The index currently has 250 stocks, Gor says, and after applying its principles, companies from the following sectors were excluded and found to be against the principles of Hinduism and Buddhism: aerospace and defence, brewers, casinos and gaming, pharmaceuticals, tobacco, alcohol, adult entertainment, animal testing and genetic modification of agricultural products.
Dharma Investments did disclose two guiding principles—ahimsa and lok-samgraha—on the basis of which stocks such as Larsen and Toubro Ltd (L&T), Infosys Technologies Ltd, Bharti Airtel Ltd, ICICI Bank Ltd, Housing and Development Finance Corp. Ltd were selected.
But even in this short list, there is uncertainty. Since non-violence is a guiding principle, some observers were not clear how L&T, with its growing defence equipment manufacturing business, cleared the muster. Or how ICICI Bank, known for an aggressive loan repayment strategy, was allowed entry.
Responding to a question about L&T, Gor says, “The company is a construction and engineering company, so it was not restricted under the sector screens. However, the company does have ties to nuclear power and defence, but it is a question of the materiality of involvement.”

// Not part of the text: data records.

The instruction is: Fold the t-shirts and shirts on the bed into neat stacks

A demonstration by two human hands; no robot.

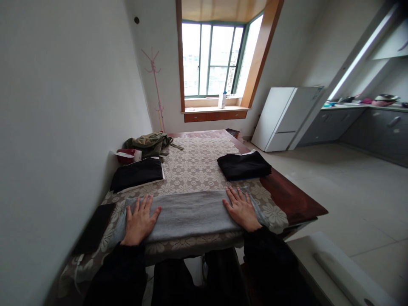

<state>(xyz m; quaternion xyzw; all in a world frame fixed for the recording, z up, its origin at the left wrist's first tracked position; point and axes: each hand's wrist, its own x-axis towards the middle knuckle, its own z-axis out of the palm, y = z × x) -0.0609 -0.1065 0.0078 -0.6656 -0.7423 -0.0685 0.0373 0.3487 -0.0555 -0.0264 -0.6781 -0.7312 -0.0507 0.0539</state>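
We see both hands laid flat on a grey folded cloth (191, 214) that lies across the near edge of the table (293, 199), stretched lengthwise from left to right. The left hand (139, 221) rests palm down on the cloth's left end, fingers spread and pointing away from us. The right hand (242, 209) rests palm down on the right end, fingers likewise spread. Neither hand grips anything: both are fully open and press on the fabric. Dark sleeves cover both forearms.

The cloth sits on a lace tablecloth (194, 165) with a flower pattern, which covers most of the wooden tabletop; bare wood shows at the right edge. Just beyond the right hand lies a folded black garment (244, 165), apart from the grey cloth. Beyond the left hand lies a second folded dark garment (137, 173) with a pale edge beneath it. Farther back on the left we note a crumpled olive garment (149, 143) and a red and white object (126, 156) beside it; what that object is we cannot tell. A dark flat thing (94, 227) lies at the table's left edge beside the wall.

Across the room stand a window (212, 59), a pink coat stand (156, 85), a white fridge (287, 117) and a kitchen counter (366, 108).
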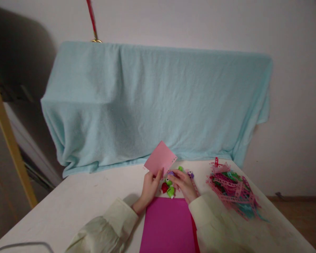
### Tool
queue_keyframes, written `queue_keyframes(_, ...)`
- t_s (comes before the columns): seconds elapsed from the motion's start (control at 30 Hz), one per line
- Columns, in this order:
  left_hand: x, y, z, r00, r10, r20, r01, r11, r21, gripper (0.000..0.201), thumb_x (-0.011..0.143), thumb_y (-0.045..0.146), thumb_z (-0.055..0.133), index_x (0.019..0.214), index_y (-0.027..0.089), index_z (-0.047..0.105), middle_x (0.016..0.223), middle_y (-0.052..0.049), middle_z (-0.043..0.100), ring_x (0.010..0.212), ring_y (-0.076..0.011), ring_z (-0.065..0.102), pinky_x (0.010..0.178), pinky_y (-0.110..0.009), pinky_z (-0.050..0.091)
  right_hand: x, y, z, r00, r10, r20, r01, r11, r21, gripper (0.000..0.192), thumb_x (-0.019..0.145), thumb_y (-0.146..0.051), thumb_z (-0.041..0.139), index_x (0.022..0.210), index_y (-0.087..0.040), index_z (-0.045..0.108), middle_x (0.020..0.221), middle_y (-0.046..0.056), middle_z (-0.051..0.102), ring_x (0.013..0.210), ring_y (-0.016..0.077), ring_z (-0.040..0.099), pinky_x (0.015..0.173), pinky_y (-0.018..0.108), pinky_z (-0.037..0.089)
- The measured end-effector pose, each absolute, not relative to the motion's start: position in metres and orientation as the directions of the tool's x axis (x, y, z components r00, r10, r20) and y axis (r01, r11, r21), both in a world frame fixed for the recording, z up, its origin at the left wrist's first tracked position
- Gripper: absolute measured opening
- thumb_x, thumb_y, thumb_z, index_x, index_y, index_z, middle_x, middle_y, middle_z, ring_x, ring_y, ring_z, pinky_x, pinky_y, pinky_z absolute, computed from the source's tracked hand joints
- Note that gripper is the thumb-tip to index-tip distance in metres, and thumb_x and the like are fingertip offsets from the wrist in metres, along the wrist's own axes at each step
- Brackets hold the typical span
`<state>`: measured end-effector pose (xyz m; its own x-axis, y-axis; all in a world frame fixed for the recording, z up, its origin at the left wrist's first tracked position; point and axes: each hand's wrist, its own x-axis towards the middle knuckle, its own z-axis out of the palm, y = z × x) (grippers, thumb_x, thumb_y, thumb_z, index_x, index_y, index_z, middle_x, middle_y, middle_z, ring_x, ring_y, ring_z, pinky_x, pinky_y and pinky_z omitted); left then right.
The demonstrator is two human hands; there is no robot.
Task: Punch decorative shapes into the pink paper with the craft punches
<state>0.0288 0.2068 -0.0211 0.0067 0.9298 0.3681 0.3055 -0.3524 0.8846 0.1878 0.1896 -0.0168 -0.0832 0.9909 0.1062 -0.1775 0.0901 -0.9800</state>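
My left hand (150, 186) is closed on the lower edge of a pink square sheet of paper (160, 158), thumb on top. Small holes run along parts of the sheet's edges. Just to the right, my right hand (183, 182) has its fingers bent together beside a small purple piece (171, 173); whether it grips that piece is unclear. Under and between the hands lie several small colourful pieces, among them a bright green one (170, 192) and a red one (164, 188). Some carry eye-like white spots. My right hand partly hides this group.
Magenta sheets (168, 225) lie in front of me, with a red edge showing beneath. A tangled heap of perforated paper strips (234, 189) sits on the right of the white table (94, 196). A light blue cloth (158, 102) drapes over something at the back. A grey cable (23, 243) shows lower left.
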Motion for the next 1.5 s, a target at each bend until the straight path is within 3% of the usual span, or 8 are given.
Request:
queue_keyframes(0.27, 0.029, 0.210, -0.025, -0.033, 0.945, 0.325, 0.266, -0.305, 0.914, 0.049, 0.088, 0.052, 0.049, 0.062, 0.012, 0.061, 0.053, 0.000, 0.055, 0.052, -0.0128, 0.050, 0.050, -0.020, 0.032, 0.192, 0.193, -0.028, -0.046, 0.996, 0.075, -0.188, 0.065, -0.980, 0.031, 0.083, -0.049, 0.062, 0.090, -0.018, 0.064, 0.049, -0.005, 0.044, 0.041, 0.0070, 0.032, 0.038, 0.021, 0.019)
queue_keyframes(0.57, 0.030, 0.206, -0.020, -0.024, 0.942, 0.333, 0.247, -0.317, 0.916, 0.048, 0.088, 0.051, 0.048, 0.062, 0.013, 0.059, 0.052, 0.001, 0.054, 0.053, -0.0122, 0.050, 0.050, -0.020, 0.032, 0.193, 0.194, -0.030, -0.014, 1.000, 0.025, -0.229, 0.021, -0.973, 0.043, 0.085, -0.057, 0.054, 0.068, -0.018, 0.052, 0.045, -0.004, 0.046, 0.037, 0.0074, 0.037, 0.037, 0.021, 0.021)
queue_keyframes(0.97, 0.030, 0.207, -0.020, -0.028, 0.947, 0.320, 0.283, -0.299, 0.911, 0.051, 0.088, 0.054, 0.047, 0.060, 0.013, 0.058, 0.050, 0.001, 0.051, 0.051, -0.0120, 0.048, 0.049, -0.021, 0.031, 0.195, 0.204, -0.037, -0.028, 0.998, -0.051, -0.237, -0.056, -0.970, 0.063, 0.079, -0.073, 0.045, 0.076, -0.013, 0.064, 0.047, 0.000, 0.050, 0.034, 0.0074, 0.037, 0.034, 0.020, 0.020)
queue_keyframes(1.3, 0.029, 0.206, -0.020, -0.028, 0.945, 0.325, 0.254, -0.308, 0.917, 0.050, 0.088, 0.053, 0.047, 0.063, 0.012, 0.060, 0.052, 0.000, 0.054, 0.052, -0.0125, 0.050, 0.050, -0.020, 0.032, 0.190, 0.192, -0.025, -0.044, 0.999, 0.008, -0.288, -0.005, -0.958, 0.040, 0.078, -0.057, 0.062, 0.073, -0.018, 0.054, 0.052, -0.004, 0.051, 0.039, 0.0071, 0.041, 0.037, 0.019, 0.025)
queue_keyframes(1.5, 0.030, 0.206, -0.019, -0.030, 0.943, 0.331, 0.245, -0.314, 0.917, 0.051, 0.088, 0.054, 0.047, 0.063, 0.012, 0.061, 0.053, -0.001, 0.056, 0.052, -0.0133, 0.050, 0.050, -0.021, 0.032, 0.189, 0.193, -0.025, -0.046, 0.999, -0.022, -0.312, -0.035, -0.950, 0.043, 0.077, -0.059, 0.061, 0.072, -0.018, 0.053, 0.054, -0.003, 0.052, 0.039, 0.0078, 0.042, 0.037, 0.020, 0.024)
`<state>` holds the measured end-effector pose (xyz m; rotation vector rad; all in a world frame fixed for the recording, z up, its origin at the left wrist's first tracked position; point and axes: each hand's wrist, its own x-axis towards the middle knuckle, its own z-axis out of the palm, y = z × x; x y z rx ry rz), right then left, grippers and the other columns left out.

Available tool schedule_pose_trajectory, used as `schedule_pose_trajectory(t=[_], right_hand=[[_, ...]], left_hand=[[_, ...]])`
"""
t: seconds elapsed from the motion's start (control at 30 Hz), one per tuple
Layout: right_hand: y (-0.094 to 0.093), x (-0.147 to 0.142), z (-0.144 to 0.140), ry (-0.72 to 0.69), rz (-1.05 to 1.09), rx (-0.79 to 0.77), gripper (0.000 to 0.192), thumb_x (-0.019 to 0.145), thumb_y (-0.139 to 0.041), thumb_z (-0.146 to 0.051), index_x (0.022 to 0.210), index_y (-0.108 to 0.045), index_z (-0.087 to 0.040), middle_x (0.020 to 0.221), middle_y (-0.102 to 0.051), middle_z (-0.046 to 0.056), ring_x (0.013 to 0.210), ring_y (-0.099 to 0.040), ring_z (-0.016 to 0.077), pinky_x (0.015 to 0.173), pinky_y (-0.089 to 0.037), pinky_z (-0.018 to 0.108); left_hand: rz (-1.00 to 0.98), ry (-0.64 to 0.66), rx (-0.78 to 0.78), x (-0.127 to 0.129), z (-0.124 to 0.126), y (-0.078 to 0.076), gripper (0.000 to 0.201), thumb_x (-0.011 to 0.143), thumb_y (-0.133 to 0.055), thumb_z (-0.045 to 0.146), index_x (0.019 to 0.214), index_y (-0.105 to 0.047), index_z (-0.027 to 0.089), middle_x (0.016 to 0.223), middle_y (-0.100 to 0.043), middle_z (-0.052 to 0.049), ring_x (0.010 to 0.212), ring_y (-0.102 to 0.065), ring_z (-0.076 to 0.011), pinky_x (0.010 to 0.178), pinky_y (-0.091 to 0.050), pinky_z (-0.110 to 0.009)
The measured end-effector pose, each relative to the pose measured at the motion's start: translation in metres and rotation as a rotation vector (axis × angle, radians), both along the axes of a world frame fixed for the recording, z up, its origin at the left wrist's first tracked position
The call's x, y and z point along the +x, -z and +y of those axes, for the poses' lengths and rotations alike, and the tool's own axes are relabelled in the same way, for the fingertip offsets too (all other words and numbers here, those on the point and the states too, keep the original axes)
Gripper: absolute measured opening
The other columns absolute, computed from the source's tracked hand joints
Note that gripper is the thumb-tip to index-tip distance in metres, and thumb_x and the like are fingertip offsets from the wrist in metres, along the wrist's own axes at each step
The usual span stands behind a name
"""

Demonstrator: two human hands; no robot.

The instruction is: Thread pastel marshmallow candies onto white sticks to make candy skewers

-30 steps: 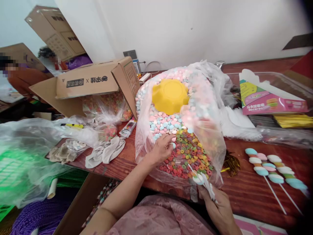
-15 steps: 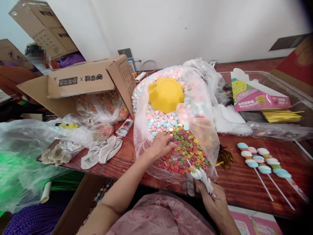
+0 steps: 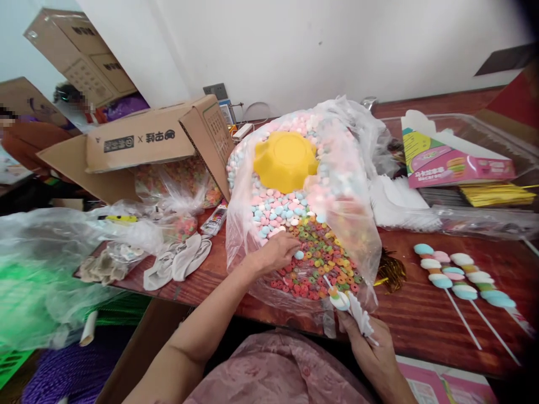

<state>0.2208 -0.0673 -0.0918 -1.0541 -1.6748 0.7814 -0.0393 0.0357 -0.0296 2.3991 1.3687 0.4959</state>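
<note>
A big clear plastic bag (image 3: 362, 247) lies open on the wooden table (image 3: 421, 320), full of pastel candies (image 3: 273, 205) at the back and coloured ring candies (image 3: 324, 264) at the front. A yellow bowl (image 3: 285, 161) sits upside down on the pastel ones. My left hand (image 3: 273, 251) reaches into the bag, fingers pinched among the candies where the two kinds meet. My right hand (image 3: 373, 350) is at the table's near edge, holding a white stick (image 3: 337, 293) with a few candies threaded on it, plus some white wrapping.
Three finished candy skewers (image 3: 458, 275) lie at the right. A cardboard box (image 3: 155, 140) with bagged candy stands at the left, white gloves (image 3: 179, 261) and plastic bags before it. A clear tray (image 3: 475, 224) with packaging sits at the back right. Another person is at the far left.
My left hand has shifted slightly within the bag, staying at the edge of the ring candies. The view has wobbled a little. My right hand keeps the stick in the same place.
</note>
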Motion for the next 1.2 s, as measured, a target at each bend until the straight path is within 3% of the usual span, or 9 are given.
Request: schedule_pose_trajectory(t=[0.13, 0.23, 0.47, 0.6, 0.7, 0.77, 0.83, 1.0, 1.2], right_hand=[[0.005, 0.001, 0.0, -0.013, -0.003, 0.009, 0.036, 0.089, -0.06, -0.032, 0.054, -0.059, -0.02, 0.049, -0.05, -0.002, 0.042, -0.045, 0.0113, 0.045, -0.044, 0.022], [0.009, 0.002, -0.001, 0.018, -0.014, -0.026, 0.038, 0.088, -0.061, -0.033, 0.053, -0.059, -0.02, 0.048, -0.049, -0.001, 0.042, -0.044, 0.0115, 0.045, -0.044, 0.022], [0.004, 0.0, -0.001, 0.018, -0.019, -0.005, 0.035, 0.088, -0.06, -0.031, 0.055, -0.061, -0.021, 0.049, -0.052, -0.001, 0.042, -0.046, 0.0124, 0.046, -0.046, 0.024], [0.006, 0.0, -0.001, -0.002, -0.001, 0.03, 0.031, 0.089, -0.058, -0.028, 0.059, -0.063, -0.021, 0.053, -0.059, 0.0, 0.043, -0.052, 0.0132, 0.047, -0.047, 0.023], [0.006, 0.002, -0.002, -0.034, -0.038, 0.048, 0.019, 0.09, -0.056, -0.024, 0.083, -0.074, -0.019, 0.065, -0.067, 0.001, 0.054, -0.062, 0.016, 0.058, -0.053, 0.025], [0.001, 0.003, -0.004, -0.06, -0.088, 0.03, 0.023, 0.09, -0.054, -0.021, 0.099, -0.075, -0.018, 0.07, -0.068, 0.001, 0.058, -0.063, 0.0159, 0.059, -0.053, 0.024], [-0.008, 0.002, -0.004, -0.085, -0.127, -0.004, 0.023, 0.091, -0.052, -0.019, 0.096, -0.075, -0.019, 0.068, -0.066, 0.0, 0.055, -0.059, 0.0138, 0.055, -0.049, 0.021], [-0.025, -0.001, -0.004, -0.152, -0.156, -0.066, 0.025, 0.091, -0.049, -0.019, 0.082, -0.073, -0.02, 0.066, -0.064, 0.0, 0.056, -0.058, 0.0139, 0.056, -0.048, 0.021], [-0.022, 0.0, -0.007, -0.156, -0.164, -0.072, 0.028, 0.092, -0.046, -0.02, 0.079, -0.07, -0.02, 0.067, -0.066, 0.001, 0.061, -0.063, 0.0158, 0.059, -0.049, 0.021]], left_hand=[[-0.016, 0.028, 0.028, 0.003, -0.015, 0.004, 0.019, 0.092, -0.06, 0.025, 0.107, -0.07, 0.019, 0.11, -0.068, -0.011, 0.105, -0.062, -0.0227, 0.095, -0.048, -0.035], [0.01, -0.009, 0.028, 0.008, -0.018, 0.009, 0.016, 0.087, -0.066, 0.021, 0.102, -0.072, 0.021, 0.111, -0.067, -0.011, 0.106, -0.061, -0.0253, 0.096, -0.049, -0.038], [0.003, -0.095, 0.077, 0.011, -0.027, 0.02, 0.015, 0.083, -0.059, 0.009, 0.088, -0.07, 0.016, 0.103, -0.068, -0.012, 0.098, -0.063, -0.0247, 0.09, -0.053, -0.039], [-0.331, -0.232, 0.084, 0.012, -0.037, 0.016, 0.013, 0.082, -0.06, 0.011, 0.085, -0.07, 0.018, 0.093, -0.071, -0.009, 0.09, -0.065, -0.0206, 0.086, -0.053, -0.036], [-0.822, -0.389, -0.119, 0.019, -0.048, 0.003, 0.015, 0.078, -0.072, 0.021, 0.092, -0.073, 0.017, 0.086, -0.072, -0.004, 0.077, -0.065, -0.0151, 0.073, -0.054, -0.028], [-1.079, -0.41, -0.291, 0.023, -0.055, -0.007, 0.025, 0.07, -0.082, 0.025, 0.092, -0.074, 0.017, 0.086, -0.071, -0.002, 0.075, -0.065, -0.0134, 0.068, -0.055, -0.025], [-1.214, -0.387, -0.389, 0.028, -0.061, -0.016, 0.032, 0.06, -0.09, 0.025, 0.088, -0.077, 0.017, 0.089, -0.072, -0.002, 0.079, -0.066, -0.014, 0.07, -0.057, -0.026], [-1.283, -0.376, -0.379, 0.034, -0.073, -0.024, 0.032, 0.058, -0.094, 0.03, 0.085, -0.08, 0.021, 0.094, -0.074, -0.004, 0.087, -0.068, -0.0166, 0.074, -0.061, -0.029], [-1.177, -0.347, -0.257, 0.04, -0.078, -0.02, 0.02, 0.069, -0.089, 0.03, 0.086, -0.081, 0.024, 0.098, -0.077, -0.005, 0.106, -0.068, -0.0214, 0.101, -0.054, -0.039]])
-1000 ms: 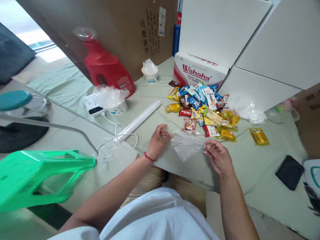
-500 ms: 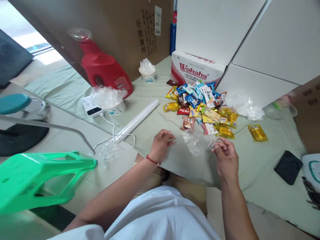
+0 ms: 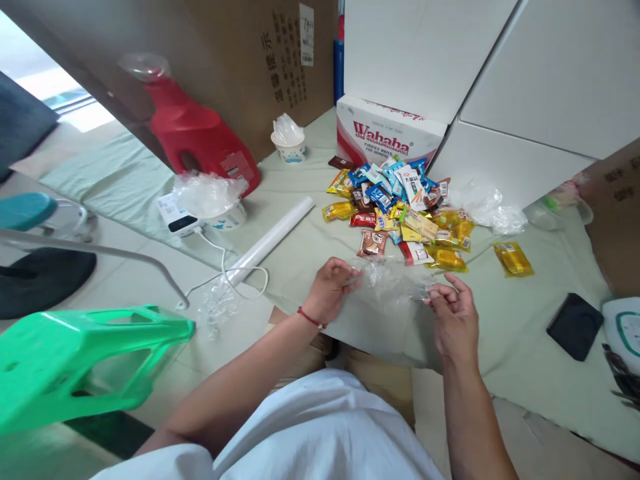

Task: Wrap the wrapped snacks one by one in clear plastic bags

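Observation:
A thin clear plastic bag (image 3: 393, 283) is stretched between my two hands over the cloth. My left hand (image 3: 333, 287), with a red cord at the wrist, pinches its left end. Its right end is pinched by my right hand (image 3: 454, 307), thumb against the index finger. Just beyond the bag lies a heap of wrapped snacks (image 3: 383, 200) in blue, white, brown, red and yellow packets. A brown packet (image 3: 373, 244) and a yellow packet (image 3: 447, 259) at the heap's near edge are closest to the bag.
A Wahaha carton (image 3: 387, 133) stands behind the heap, with crumpled clear bags (image 3: 500, 210) to its right. On the left are a white roll (image 3: 273, 240), paper tubs (image 3: 225, 217), a red jug (image 3: 200, 133) and a green stool (image 3: 90, 360). A black pouch (image 3: 575, 327) lies at right.
My left hand has moved right and taken hold of the bag's left end. The bag, earlier hanging from my right hand, is now spread between both hands. The view has shifted slightly.

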`<state>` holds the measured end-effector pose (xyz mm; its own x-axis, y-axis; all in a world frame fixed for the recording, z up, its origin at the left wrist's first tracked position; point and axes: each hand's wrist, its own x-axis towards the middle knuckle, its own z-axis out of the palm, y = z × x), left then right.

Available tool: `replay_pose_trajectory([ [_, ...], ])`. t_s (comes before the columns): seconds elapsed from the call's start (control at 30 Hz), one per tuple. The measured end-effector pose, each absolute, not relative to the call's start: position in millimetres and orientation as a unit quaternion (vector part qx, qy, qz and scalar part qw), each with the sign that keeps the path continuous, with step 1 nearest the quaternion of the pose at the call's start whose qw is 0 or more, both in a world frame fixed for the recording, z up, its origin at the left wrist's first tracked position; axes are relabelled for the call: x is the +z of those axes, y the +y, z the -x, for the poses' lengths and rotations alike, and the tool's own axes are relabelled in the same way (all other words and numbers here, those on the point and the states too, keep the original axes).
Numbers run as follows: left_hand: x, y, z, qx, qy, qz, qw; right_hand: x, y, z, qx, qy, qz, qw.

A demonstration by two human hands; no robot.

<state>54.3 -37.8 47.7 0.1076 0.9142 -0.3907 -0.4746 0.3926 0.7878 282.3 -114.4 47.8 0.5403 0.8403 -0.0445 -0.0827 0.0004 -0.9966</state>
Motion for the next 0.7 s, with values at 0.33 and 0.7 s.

He says L&T’s inclusion had been flagged though, and the index had initiated research into the allegations. Its findings, he says, “will be included in the reputation risk report”.
Another issue is how this index will actually work. Right now, Dow Jones plans to sell licences for the index to mutual funds and asset management companies (AMCs)—without revealing the principles it is based on—to create individual packages for end users such as religious institutions, trusts and individuals.
However, AMCs don’t seem to be in a hurry to launch such products. A handful of large AMCs contacted declined to be named, but overwhelmingly said they were not aware about the launch of the index and were not clear on how they will create packages.
And they said the Dharma Index is not the first attempt for ethical investing targeting Hindus and Buddhists.
In 2001, JM Financial Mutual Fund proposed an ethical fund that planned to invest on principles of ahimsa and avoid companies in liquor, hospitality, pesticides or meat processing. However, it never got off the drawing board as it was difficult to draw clear lines between which companies really met the principles.
Still, religious leaders say this kind of an index is better than no index at all. Sri Sri Ravi Shankar, founder of the Art of Living Foundation, is a part of Dow Jones’ religious council— among other Hindu and Buddhist leaders such as Srimat Vanamamalai Ramanuja Jeeyar Swami, the Pramukh Swami Maharaj, Venerable Sangharaja, the Patriarch of Cambodian Buddhism and Chisho Mamoru Namai, director of the Institute of Esoteric Buddhist Culture.
Shankar calls the index “long awaited, because an ethical gauging is essential”. The Art of Living Foundation, which runs chapters in more than 140 countries, prescribes that religious investments are like ethical investments, environment-friendly, free from child labour and exploitation, not harmful to health, and ensuring sustainable growth.
Shah says the index could open a world of opportunity for others who did not understand the stock markets.